Awareness of the difficulties of managing care and work responsibilities when working from home was reinforced in the focus group discussions. During a lively exchange between the participants in one of the focus groups, it became evident that this is particularly the case and experienced as most challenging during the early hours, when children are not yet in school or kindergarten. A participant argued that she works most efficiently “when all the others are asleep” (CS2_30 focus group).
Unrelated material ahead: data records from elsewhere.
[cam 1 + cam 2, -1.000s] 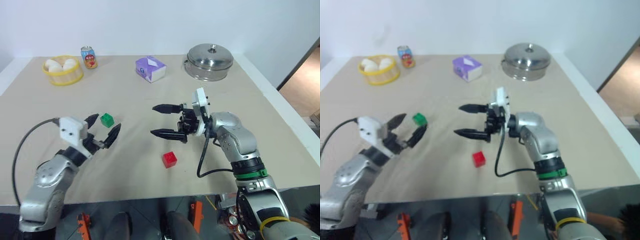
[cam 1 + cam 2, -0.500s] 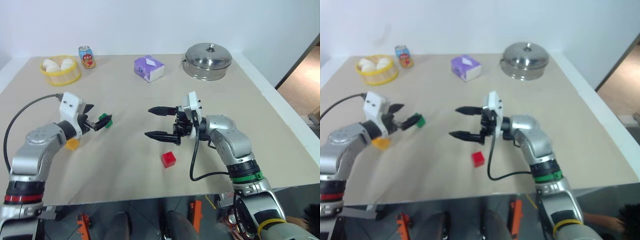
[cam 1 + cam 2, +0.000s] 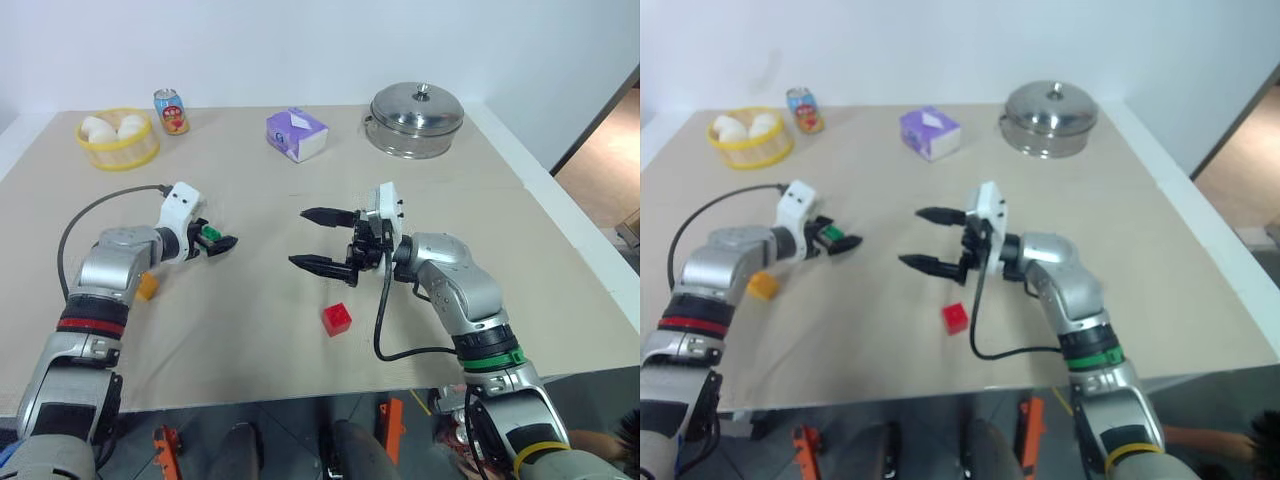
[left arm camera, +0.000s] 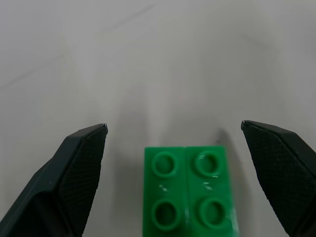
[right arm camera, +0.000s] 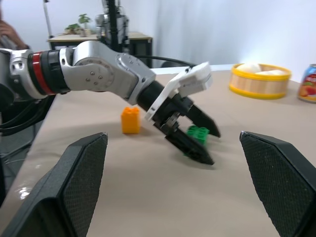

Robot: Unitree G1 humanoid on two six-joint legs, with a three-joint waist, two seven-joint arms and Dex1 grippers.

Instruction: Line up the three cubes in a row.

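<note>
The green cube (image 3: 210,235) sits left of centre on the table, studs up. My left gripper (image 3: 216,241) is open and low, with one finger on each side of the cube. In the left wrist view the green cube (image 4: 187,195) lies between the two fingers (image 4: 74,177) with a gap on both sides. The yellow-orange cube (image 3: 147,286) rests beside my left forearm. The red cube (image 3: 337,318) lies nearer the front edge, below my right gripper (image 3: 298,238), which hovers open and empty, pointing left. The right wrist view shows the left gripper (image 5: 197,138) around the green cube (image 5: 198,133).
Along the far edge stand a yellow basket (image 3: 118,152) holding white round things, a drink can (image 3: 172,112), a purple tissue box (image 3: 297,135) and a lidded steel pot (image 3: 418,120). The table's right edge (image 3: 590,270) drops off to the floor.
My left arm reached forward and lowered until its open fingers flank the green cube, which uncovered the yellow-orange cube. The right gripper and all three cubes stayed put.
</note>
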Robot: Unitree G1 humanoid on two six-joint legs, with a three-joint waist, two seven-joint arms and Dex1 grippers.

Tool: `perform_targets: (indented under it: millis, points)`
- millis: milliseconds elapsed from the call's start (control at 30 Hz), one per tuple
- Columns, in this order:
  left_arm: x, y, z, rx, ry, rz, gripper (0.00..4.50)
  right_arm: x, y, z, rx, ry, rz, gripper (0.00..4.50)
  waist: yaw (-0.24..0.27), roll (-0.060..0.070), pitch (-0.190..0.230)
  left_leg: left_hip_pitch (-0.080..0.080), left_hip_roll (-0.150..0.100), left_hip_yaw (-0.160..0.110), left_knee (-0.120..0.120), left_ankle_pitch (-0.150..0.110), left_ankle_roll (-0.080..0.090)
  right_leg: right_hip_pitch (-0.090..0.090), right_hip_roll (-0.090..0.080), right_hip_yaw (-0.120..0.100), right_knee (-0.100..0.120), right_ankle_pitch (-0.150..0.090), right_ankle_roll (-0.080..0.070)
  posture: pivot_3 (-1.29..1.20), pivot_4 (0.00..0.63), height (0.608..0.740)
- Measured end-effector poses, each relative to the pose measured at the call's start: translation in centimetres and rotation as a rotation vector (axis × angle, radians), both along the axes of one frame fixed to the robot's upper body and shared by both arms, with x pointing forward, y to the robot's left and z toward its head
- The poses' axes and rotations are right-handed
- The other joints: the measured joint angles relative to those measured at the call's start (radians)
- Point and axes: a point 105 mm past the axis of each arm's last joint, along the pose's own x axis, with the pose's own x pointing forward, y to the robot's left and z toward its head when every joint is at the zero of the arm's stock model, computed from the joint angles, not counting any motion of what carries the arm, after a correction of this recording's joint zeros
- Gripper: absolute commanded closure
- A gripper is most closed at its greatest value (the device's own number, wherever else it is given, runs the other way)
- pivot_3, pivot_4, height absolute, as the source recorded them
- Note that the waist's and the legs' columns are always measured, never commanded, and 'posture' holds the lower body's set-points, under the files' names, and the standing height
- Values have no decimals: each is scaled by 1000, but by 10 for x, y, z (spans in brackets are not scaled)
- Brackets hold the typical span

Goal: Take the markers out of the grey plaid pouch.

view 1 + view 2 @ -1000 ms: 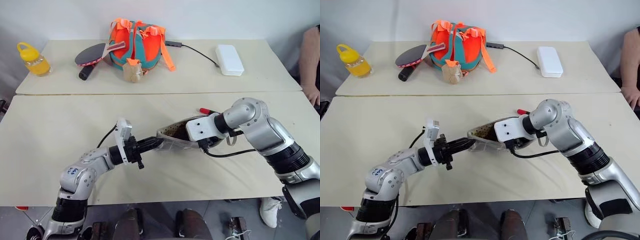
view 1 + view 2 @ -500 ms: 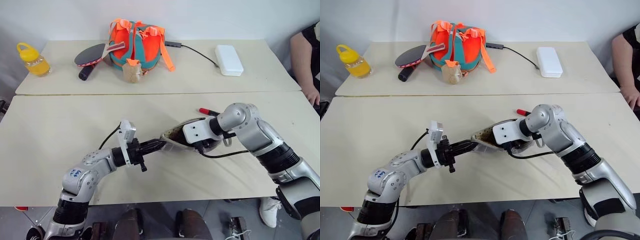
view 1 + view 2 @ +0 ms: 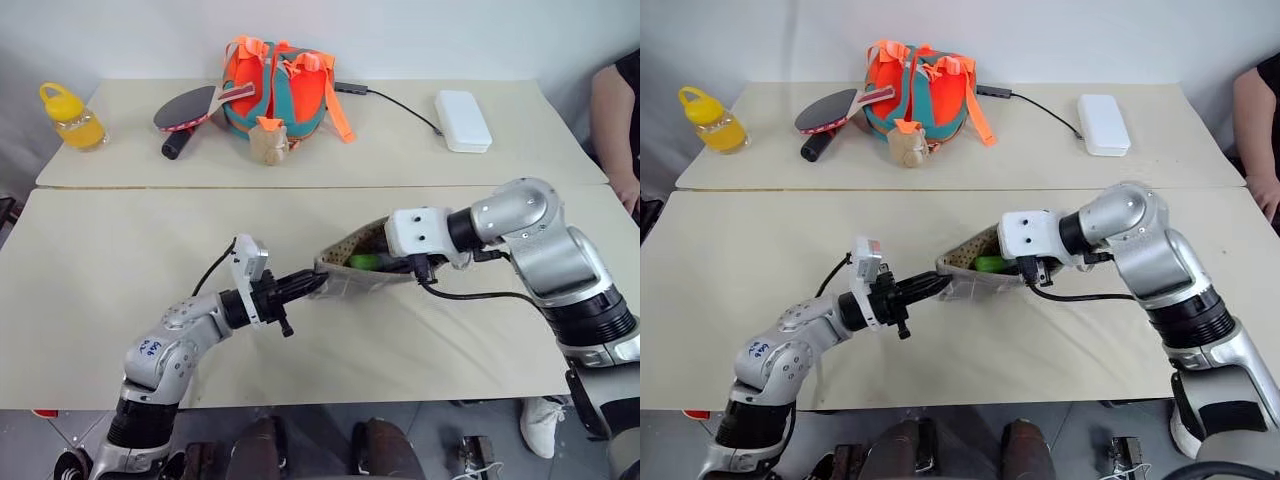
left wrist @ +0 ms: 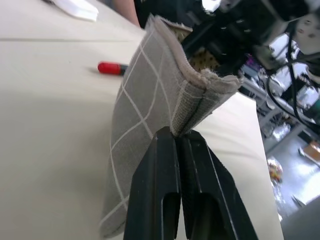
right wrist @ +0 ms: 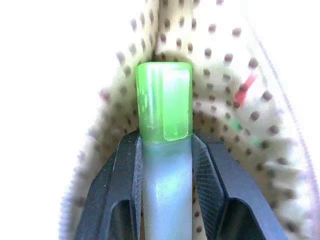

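On the near cream table, the grey plaid pouch is lying open in the middle, its corner pinched by the left gripper, whose fingers are clamped together on the fabric. The right gripper is reaching into the mouth and squeezing the green-ended marker, not yet clear of the lining. The red-capped marker is already lying out on the table beside the pouch, so one seems done, one left.

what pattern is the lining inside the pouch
Cream with small dark dots; the pouch lining shows best in the right wrist view.
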Motion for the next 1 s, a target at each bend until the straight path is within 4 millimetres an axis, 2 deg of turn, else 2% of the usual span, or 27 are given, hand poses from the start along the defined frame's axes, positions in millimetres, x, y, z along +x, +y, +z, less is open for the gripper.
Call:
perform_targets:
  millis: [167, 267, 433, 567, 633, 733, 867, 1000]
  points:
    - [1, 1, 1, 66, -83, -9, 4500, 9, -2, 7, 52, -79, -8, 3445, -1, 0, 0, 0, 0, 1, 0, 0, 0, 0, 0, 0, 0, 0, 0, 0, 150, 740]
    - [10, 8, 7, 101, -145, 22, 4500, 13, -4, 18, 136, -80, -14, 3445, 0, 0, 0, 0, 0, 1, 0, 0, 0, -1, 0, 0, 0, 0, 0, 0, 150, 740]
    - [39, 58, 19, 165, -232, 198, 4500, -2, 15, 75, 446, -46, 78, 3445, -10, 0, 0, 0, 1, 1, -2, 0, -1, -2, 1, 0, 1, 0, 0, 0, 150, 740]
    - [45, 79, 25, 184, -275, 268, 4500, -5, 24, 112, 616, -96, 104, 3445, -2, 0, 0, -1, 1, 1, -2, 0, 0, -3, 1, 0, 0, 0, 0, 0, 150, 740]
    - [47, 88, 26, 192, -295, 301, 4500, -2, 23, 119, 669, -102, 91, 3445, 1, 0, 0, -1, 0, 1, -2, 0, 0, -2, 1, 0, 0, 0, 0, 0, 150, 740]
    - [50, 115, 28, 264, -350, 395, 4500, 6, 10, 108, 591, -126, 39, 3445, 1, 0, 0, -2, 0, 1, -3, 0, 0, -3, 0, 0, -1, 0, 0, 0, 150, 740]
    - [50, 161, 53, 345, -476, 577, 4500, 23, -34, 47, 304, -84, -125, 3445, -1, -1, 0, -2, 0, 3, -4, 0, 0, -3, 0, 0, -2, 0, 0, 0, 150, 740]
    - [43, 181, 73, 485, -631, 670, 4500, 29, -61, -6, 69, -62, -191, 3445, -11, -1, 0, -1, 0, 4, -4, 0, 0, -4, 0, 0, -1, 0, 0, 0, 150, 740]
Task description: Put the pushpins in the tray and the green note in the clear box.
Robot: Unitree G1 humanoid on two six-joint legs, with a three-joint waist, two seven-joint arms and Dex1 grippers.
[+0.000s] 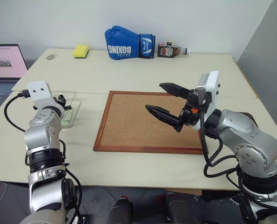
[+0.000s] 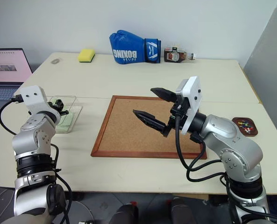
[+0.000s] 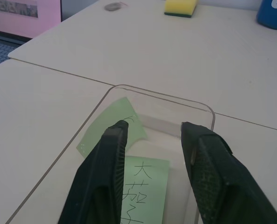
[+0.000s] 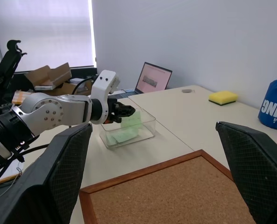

Moreover, and this was mostly the case for mothers of young children, they felt the need to be even more present and reachable when working from home. It was also repeatedly mentioned that working from home is a tremendous relief when a child is unwell. This flexibility of work location means that they can continue to work and be available despite caring for an unwell child.
Yesterday, the little one was suddenly feverish, then I was just in bed with her and checked e-mails on the side, and she was just lying there. You’re much more flexible working from home, yes. (CS1_07, focus group)
In the discussions, the participants suggested that work conducted within the private and largely invisible realm of their homes is often devalued. Crucially, in exchange for the trust and perceived privilege granted by their superiors, employees feel compelled to work more intensively, take fewer breaks, and remain available beyond regular office hours. A striking example of this dynamic is the case of the above-quoted participant, who continued working while tending to an unwell child, striving to meet the expectations of the ideal worker norm despite pressing family responsibilities. In order to “pass” as an ideal worker, she hid her caring responsibility so that it would not interfere with her work. This is further reinforced by the fact that working from home is sometimes used by management as a reward for meeting target case numbers.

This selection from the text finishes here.